The listing below holds a line with "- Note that" and a line with "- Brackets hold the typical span". Reproduce those two lines exactly, plus everything between them.
┌─ DATA SECTION
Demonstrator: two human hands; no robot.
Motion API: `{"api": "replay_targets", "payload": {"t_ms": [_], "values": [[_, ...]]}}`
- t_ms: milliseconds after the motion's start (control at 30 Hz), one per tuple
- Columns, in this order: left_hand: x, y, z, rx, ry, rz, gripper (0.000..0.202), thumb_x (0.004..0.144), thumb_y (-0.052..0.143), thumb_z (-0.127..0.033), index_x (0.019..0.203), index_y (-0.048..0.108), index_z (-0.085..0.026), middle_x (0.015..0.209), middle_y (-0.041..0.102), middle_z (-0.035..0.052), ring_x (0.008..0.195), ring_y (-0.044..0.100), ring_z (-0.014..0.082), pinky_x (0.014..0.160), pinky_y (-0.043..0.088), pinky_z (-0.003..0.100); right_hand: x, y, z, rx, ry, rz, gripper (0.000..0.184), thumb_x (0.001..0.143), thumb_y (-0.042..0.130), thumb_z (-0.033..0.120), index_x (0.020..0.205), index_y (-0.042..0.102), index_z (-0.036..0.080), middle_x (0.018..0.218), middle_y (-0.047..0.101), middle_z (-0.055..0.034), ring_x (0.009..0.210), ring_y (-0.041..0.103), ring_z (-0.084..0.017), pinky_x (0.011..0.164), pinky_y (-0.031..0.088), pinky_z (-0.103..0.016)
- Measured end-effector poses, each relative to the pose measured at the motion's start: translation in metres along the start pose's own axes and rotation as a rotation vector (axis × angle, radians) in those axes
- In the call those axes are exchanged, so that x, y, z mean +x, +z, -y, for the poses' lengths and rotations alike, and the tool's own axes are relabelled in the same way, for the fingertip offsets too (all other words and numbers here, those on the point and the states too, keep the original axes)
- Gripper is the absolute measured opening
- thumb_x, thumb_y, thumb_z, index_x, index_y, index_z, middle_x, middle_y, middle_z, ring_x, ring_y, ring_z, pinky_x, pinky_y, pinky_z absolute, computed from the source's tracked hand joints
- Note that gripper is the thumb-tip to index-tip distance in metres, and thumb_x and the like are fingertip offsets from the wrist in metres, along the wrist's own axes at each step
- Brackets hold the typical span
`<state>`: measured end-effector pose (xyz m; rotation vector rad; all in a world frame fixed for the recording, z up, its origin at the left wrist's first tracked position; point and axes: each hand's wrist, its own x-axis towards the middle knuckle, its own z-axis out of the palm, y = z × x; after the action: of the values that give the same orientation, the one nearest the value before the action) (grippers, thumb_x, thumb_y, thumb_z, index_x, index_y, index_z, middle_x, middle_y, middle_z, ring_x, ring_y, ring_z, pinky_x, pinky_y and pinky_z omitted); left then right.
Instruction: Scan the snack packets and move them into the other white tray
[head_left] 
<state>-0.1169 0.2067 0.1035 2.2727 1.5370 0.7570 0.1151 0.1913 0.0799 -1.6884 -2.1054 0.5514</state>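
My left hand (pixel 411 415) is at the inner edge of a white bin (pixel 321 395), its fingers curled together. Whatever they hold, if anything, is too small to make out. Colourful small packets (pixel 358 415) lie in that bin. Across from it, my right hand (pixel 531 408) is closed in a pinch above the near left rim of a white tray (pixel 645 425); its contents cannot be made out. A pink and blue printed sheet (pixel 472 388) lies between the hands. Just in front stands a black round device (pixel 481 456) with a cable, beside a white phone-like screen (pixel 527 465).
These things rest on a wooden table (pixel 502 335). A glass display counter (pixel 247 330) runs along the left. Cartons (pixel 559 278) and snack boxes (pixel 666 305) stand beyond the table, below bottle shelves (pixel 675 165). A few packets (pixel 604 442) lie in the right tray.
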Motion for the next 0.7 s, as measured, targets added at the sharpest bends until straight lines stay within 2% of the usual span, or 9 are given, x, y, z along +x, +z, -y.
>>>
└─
*RESPONSE*.
- Note that gripper is the thumb-tip to index-tip distance in metres, and thumb_x and the like are fingertip offsets from the wrist in metres, along the wrist's own axes at each step
- Brackets hold the typical span

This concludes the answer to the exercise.